China at the Door ofFate Facing False Rejection

A wise proverb states that the only constant in life is change.  Be that political, economical, or social change, in all realms of this change we, as a globalizing society, must learn to adapt to that change.  The G8 is an organization as they themselves put it on their website,

 

…[that deals] with macroeconomic management, international trade, and relations with developing countries. Questions of East-West economic relations, energy, and terrorism have also been of recurrent concern. From this initial foundation the summit agenda has broadened considerably to include microeconomic issues such as employment and the information highway, transnational issues such as the environment, crime and drugs, and a host of political-security issues ranging from human rights through regional security to arms control (G8 Information Centre).

 

How does a global organization that considers itself responsible for so much actually exclude one the premier powers in the world?  How does an organization that wants to deal with East-West relations, exclude the east? How does an organization that wants to deal with the environment exclude one the worse polluters in the world? How does an organization that wants to deal with international trade exclude a country that is said have one of the greatest growth potentials?  How does the G8 leave out China and still themselves a global organization?  For the G8 to truly uphold its purpose and create the change they wish to see they must include China because of its economic implication and ignore its political afflictions, because at the end of the day membership in the G8 should not interfere with a government’s right to govern its own people.

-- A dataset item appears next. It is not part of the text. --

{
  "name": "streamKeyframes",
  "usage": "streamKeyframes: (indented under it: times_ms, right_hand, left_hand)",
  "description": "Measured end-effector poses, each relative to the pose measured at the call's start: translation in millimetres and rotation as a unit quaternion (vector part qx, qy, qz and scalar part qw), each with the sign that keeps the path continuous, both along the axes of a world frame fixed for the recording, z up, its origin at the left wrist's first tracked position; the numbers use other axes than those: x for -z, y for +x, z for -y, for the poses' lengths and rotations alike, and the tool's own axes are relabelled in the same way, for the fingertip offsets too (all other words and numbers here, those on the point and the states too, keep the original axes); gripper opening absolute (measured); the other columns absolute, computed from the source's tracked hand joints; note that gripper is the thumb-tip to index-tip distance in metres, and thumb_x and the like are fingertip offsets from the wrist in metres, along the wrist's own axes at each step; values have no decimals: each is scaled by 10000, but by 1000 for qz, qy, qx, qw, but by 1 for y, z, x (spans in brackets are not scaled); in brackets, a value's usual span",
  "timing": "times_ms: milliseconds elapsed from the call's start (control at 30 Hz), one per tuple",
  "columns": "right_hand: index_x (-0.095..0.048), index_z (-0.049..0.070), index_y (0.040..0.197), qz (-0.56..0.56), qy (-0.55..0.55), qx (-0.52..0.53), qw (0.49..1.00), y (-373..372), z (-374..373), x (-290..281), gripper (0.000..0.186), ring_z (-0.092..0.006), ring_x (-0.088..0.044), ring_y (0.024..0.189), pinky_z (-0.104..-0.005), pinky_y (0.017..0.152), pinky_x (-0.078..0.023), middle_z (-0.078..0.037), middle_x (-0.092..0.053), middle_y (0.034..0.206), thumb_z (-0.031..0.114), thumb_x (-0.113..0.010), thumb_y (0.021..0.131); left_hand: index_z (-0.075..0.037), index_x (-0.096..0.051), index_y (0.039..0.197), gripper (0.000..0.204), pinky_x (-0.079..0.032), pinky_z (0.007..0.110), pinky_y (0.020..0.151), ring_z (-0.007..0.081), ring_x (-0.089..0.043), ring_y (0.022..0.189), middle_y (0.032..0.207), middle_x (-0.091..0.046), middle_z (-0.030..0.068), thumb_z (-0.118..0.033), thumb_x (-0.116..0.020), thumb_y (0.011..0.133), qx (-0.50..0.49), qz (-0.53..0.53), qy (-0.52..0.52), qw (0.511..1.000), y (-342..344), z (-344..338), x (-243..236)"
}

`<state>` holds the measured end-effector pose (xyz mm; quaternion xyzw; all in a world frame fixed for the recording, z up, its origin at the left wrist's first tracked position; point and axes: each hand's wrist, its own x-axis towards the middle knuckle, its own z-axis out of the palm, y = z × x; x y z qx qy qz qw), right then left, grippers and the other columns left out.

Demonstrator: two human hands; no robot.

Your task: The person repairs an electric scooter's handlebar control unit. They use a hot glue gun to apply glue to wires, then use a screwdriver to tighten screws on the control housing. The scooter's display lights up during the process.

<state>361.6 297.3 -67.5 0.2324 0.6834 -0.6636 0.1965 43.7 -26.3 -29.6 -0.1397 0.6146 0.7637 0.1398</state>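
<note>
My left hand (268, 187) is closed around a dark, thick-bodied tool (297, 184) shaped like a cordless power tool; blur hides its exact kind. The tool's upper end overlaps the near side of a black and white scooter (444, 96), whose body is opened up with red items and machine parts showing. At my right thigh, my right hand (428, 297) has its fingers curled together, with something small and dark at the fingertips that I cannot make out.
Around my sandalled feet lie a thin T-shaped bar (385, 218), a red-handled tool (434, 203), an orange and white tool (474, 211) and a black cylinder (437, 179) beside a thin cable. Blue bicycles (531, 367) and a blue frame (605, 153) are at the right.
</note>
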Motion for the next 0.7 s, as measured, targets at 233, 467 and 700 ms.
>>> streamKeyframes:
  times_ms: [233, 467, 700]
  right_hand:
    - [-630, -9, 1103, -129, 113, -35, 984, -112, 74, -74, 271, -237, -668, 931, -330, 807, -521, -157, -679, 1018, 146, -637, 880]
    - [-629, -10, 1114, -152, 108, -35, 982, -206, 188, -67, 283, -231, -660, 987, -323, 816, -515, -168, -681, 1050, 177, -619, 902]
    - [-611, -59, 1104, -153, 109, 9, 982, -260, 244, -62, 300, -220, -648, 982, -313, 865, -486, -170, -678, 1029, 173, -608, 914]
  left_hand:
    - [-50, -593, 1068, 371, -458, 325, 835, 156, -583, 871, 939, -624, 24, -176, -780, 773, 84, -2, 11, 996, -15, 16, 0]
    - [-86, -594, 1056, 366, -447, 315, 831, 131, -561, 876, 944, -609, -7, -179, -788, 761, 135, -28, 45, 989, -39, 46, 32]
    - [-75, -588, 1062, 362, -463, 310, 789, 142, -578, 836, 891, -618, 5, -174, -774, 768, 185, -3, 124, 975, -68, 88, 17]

            Before I give justification for why they should be let in, let me address all the reasons others would have you leave them out.  The first point of objection for them getting into the G8 is that the G8 has historically been a democratic organization.  But as times have changed the old Cold War against the communists has died and political differences have for the most part not interrupted trade.  Also economically China is pretty much capitalist anyway so why not let them into an economic organization if they follow mostly capitalist economic principles?  The second point is the human rights violation.  First of Russia has also shown human rights (HR) violations and they are still in the G8, so why is China left out because of it?  In addition to that how China chooses to run its country is not an economic issue or an issue of global concern, hence that shouldn’t block their entrance into an organization that concerns itself with the economic and global issues.  But if you’re the liberal, care about everyone type and China is just evil in your mind because of their HR abuses then wouldn’t the best way to change them be through the G8?  If they got involved in the G8 then the other nations would have some sort of influence over China and encourage change there.  So anyway you look at it, China should be in. The last major negative contention is that China doesn’t work with the global system, instead tries to slither through it to meet its own ends.  And once again I say if they were in the G8 the other nations could influence them and force them into caring about global issues and not just their own.  Also why not give them a chance?  If you’re not convinced after the economic upsurge, then at least respect their potential and give them a chance to prove their place in the world.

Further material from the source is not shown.